The Puritan mind adopted revisionist and new-historical values.
The Puritans’ reason for migration was that they refused to accept the authority that went beyond the revealed word.
They never intended to completely sever all relations with the Anglican Church, however, they were nonconformists by nature, and they sought to perfect themselves through deep understanding of their religion.
The Puritans were the carriers of a heavy burden.
Religion was the most paramount issue in their lives.
It is said that "Puritans considered religion a very complex, subtle, and highly intellectual affair." They had highly trained scholars and religious leaders who made no distinction between lackey or lord.
Thus even their sermons were conveyed in such a way that the destitute and uneducated were able to understand.
They were also advocates of knowledge and education, and believed that the lack of it would not bring salvation.
They built “Free Grammar Schools” and "contributed their pecks of wheat" to build Harvard College.
It seems like the Puritans were, indeed, “the city upon a hill.” They did not realize, however, that when values and religious theories are taken to an extreme the moderation medium no longer exists, and the city foolishly hides behind the hill.
Puritans became inhumane extremists in their religious beliefs and started to interpret writings of providences in a most imaginative way.
They started to believe in witches and the evil omens that they brought with them.

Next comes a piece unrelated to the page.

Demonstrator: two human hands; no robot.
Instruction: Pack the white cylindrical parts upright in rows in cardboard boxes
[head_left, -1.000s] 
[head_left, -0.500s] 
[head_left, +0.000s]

No one was able to refute their existence, and some scientists in England believed that witches were the explanation of scientific phenomena.
The laity were the ones who rooted witchcraft beliefs as they read books like Cotton Mather's Memorable Providences, Relating to Witchcrafts and Possessions.
Soon, it was as if a conflagration erupted in the village.
The Puritans had an obsession and an unbalanced fascination with the unseen world and the bad omens of witches.
There were some Puritans who tried to stop the fire and fervor of witchcraft belief.
However, they were not able to express themselves loudly because doing so would jeopardize their lives by the hysterical witchcraft zealots.
Many people were hanged and killed by the mere accusation of being called a witch.
This testimony was enough to condemn a person.
Puritans originally believed that they only acted upon the revealed word.
However, killing innocent humans by a false accusation was based on evil “inspirations” of the devil’s word.
The Puritan mind was gradually changing.
They became religious extremists as well as individualistic extremists too.
Puritans believed that the Bible was God’s word and the only means of communicating to people.
They denied the belief in godly visitations or revelation by divine inspirations.
They believed in the miracle of creation and nature.
Yet they strictly prohibited the belief that God was in nature or that He communicated to people in nature.
They prohibited the belief in antinomianism and they did not know how to react with the antinomian Anne Hutchinson.
She believed in the “inner light” and this belief shook all the principles of Puritanism.
She was an extreme individualist who threatened the social order of Puritans and who believed in the direct access to God which would deny all justification of the church.
Her beliefs were destructive to the Massachusetts Bay Colony and her twisted view of Puritanism went too far than expected.
Hutchinson and her followers were banished from the colony which showed that the original beliefs in religious toleration and peaceful coexistence were distorted.
John Winthrop sought to keep relations with the Catholic Church and with the divine Scripture.
He did not believe that mere inspirations were enough to shape the Catholic religion.
Another dissenter that challenged Puritan ideals was Roger Williams who saw that individualism and the connection to the New England Church was building a society based on contradicting beliefs.
He believed that the colony was committing an illegal act since it did not pay the Indians for their land.
He was convinced that the civil government had no legal right to punish religious radicals.
He moved to Plymouth and one year later, he was banished.
His response to banishment was "that the civil magistrates had no power to punish persons for their religious opinions" which was a statement that referred to the Christian salvation belief that "no power on earth was entitled to prevent any individual from seeking Christ in his own way." This belief threatened the civil government since it completely severed all connections with its authority.
The witchcraft crises and the banishment of dissenters such as Anne Hutchinson and Roger Williams are events that describe the evolution of the once strong strain of Puritan ideology that became a weakened and tainted one.
Some historians believe that Puritanism was a good cause that went bad.
Others say that the problems of the Puritan Colony were inevitable.
They say that mistakes had to be made in the first settlements so that future civilizations could learn from the past.
Puritanism is, in a sense, the seed of Americanism.
Without one, the other would not exist which is the great phenomena of time.